I was dumbfounded when both he and Mark Murphy agreed to come on the road with me and jointly perform “Four Brothers” (when it was Kevin Mahogany, Andy Bey, Giacomo Gates, or Peter Eldridge) or else “Four Brothers and a Mother”' (when it was the divine Sheila Jordan). That they trusted me to put the sets together, lead the rehearsals, and MC the show was overwhelming. That they came to my house for rehearsals, fell in love with my family, ate and praised my wife's soup and asked for seconds, made the scene with me across Europe and back to Chicago was never less than thrilling.

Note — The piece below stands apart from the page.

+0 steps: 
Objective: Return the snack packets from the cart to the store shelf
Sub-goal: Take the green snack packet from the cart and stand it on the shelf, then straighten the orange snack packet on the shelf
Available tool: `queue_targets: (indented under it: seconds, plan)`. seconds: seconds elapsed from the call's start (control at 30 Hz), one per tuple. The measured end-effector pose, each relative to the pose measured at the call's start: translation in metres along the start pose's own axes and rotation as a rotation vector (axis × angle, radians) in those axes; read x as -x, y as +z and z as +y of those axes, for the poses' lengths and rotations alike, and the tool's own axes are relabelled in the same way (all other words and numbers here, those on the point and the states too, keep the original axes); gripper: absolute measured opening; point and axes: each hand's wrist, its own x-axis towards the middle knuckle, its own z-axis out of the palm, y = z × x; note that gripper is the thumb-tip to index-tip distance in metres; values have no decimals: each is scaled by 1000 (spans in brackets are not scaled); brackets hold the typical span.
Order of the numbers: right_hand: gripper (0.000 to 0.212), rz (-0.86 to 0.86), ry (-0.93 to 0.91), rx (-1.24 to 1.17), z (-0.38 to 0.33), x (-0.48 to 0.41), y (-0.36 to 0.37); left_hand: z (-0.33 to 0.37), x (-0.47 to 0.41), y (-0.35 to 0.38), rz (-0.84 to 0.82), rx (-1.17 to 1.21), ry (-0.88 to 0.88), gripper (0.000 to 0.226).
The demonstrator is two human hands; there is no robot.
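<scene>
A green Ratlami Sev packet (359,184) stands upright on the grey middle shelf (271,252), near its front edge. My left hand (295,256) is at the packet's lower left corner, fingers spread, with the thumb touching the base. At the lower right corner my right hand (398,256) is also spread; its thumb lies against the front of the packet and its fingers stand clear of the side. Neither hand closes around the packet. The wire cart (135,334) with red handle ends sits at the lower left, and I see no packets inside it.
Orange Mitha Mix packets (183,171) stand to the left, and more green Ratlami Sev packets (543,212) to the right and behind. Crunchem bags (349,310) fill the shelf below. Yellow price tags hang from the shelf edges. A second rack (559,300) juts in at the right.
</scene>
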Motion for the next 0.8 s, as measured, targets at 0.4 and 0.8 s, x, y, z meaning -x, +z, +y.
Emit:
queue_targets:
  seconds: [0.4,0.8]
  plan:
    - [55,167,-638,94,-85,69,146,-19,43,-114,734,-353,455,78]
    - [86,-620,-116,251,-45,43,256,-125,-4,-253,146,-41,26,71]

Jon and his brilliant and eccentric wife Judith – while sometimes absent-minded and goofy from the perspective of a more no-nonsense traveler – had so many memories and stories to share. I don't mean to make this a moment of disrespect – I think most folks are boring. Jon and Judith were never boring. They had so much generosity to give. The example of their marriage and partnership is just one example. They shared such sweetness between them and took care of each other so wonderfully. I vowed to follow that example as much as possible in my own life, and to praise and care for my own bride in the same way as Jon did his. I think that's something Jon and I shared in abundance. Gratitude for our wives and families.

I think the reason we were able to move from star-struck youngster to collaborator is because Jon was open to and encouraged such a transition. He knew I would respect, love, cherish, and build on what gifts he might offer me as a jazz singer and as a younger friend. And he was right. He let me love him, and so I did. I still do and always will.

DL: What was it like sharing the stage with Jon? Special preparation on your part?

ELLING: Everything about being onstage with Jon was a miracle beyond my wildest dreams. For a pianist, it would be the same as having Monk or Ellington play duets. For a saxophonist, Bird or Trane. I have been lucky enough to share the stage with a living generator from the greatest and most creative era in jazz history. I am very deeply grateful.

DL: There is a very lively YouTube video of you and Jon at the last IAJE (International Association for Jazz Education) conference in Toronto in 2009 with Jon emulating the walking bassline, which captured how fun and spontaneous you guys can be together, a bond that is so deep and personal.

ELLING: This is because I wanted more than anything to echo the mastery Jon and his contemporaries displayed. Therefore, I did enough homework to be able to communicate with Jon in the parlance he was accustomed to. It was a cornerstone of our relationship. I love what and who he loved.

DL: You have great fans here in Portland and they have experienced you in many different situations. Can you frame the audience experience and what you may do differently to prepare for this particular show?

ELLING: What I intend is a celebration of Jon's gifts to the jazz world. His daughters – Michele and Aria – his admirers – Nancy [King] and Kevin [Burke] and the students [PSU Jazz Vocal Ensemble] – and me. We will be there to help those who heard him live to remember, and those who have encountered him in any way to never forget.